Have you resisted the urge to enter the electronic payments world because you are fearful of sharing account information? If so, setting up what we (and other banks) commonly refer to as an “Electronic Account” should help ease your concerns.
What is an Electronic Account?
An Electronic Account is as simple as it might sound. Essentially, it’s an account that exists for the sole purpose of receiving electronic payments (ACH and/or Wires). Why, you might ask?
Well, when another company sends an electronic payment to you, it requires that you first provide them with both your routing number and your account number. Giving out this information for one of your existing accounts (usually an Operating Account) might make you a little uncomfortable. If so, a designated Electronic Account should mitigate your concerns.
How does it work?
The Electronic Account works much like any other commercial checking account, except it’s typically set up as a Zero-Balance Sweep Account. This means that—at the end of the day—any funds in the account automatically sweep over into another account of your choosing (typically the Operating Account).
Note: The same arrangement can also be set up for ACH Debits. Under this setup, you can transfer funds online to cover anticipated ACH debits.

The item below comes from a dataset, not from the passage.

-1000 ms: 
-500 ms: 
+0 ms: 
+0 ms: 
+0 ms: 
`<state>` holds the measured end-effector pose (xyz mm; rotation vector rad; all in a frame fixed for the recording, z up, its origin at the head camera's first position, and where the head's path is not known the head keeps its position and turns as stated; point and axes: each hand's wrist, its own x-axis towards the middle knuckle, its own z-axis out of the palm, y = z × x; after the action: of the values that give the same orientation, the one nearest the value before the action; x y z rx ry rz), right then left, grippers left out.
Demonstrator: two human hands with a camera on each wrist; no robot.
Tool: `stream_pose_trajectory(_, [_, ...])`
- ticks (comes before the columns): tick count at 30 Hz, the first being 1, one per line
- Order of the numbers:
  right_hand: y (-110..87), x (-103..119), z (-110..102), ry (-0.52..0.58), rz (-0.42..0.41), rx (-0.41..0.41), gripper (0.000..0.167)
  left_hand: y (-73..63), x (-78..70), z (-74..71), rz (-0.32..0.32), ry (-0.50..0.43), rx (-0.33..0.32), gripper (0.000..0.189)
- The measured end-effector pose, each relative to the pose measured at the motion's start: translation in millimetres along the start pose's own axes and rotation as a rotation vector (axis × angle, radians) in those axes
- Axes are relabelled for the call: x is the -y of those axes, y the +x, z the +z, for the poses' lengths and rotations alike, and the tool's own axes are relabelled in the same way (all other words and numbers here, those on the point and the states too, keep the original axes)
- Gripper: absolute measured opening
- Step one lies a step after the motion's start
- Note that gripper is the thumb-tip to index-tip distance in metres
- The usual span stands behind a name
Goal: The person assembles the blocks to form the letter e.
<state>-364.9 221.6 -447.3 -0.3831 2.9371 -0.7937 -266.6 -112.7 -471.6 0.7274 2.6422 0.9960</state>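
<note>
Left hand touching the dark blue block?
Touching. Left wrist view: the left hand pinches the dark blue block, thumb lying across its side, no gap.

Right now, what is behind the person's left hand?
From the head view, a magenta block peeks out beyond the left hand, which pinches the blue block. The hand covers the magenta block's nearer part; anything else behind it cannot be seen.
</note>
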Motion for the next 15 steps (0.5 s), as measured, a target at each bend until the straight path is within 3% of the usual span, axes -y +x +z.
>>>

So, when establishing relationships with new clients who wish to pay you electronically, instead of giving them your main account number, you would provide them with the account number for your Electronic Account.
Talk to your bank
If you’re currently receiving ACH payments, or if you’re on the verge of accepting your first payment, you might check with your bank to learn more about setting up an Electronic Account for your business.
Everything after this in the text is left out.